The first invoice from a frontier AI provider is rarely the one that surprises a finance team. The fiftieth one is. By the time a company has several AI features in production, the monthly line item has often grown past what anyone budgeted for, and the breakdown has become opaque in a way that traditional software spend rarely is. Nobody on the engineering team can easily explain which feature is consuming which fraction of the bill, or what a twenty-percent reduction would require.
This is not a failure of discipline. It is a structural consequence of how AI systems price, how they consume resources, and how much of their cost is buried in adjacent infrastructure that was not obviously part of the AI stack. Understanding total cost of ownership for AI features is a different exercise than understanding it for SaaS or for internal services, and the finance teams that treat it the same way find themselves without clear levers when cost becomes a problem.
This post is the TCO framework we use with clients when AI spend becomes visible enough that the CFO starts asking questions.
The categories of AI cost
AI spend breaks into five categories. A complete TCO model has to account for all five. Most budgets only see the first.
Direct model costs. The per-token price multiplied by volume. This is the invoice the finance team sees. It is also usually the smallest of the five line items over the full lifecycle of a serious deployment, though it is the only one that gets attention.
Supporting infrastructure. Vector databases, embedding services, orchestration layers, observability tools, caching, queueing, rate limiting. A RAG system is not just a model; it is a small platform. The monthly cost of that platform — including the engineers who keep it running — often exceeds the model invoice.
Data preparation and evaluation. The dataset curation for fine-tuning, the golden sets for evaluation, the human review of samples, the red-team testing before release. These costs are concentrated at the start of a feature’s life and recur every time the underlying model or data changes materially. Teams that skip them pay instead in incidents and rework.

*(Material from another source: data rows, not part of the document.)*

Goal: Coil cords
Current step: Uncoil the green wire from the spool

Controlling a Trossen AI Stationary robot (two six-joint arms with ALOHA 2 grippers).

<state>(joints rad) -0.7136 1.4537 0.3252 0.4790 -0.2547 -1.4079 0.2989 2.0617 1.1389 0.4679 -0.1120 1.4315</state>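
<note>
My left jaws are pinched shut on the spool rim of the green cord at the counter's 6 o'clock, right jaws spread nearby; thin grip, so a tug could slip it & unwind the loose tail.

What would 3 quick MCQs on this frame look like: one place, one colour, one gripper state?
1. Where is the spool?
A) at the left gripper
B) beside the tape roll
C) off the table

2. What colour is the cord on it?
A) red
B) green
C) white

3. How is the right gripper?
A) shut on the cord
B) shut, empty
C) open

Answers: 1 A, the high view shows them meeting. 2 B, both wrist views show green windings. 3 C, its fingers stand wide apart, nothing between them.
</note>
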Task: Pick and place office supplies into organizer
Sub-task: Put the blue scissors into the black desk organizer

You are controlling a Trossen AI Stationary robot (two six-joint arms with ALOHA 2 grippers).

Operational headcount. The engineers who maintain the AI features, the platform team that supports them, the data team that curates inputs, the security team that reviews new capabilities. AI features tend to be staff-intensive in a way that SaaS features are not, because there is no vendor operating them on your behalf. You are the vendor for your own AI systems.
Incident cost. The business impact of a failed or degraded AI system — incorrect customer responses, lost sales, trust damage, regulatory exposure. This is the category that accountants struggle with and that risk teams care about most. It is harder to quantify, but ignoring it is the reason companies that underinvest in evaluation eventually overpay in reputation.
Where the hidden cost usually hides
Four patterns produce most of the cost overruns we see in practice.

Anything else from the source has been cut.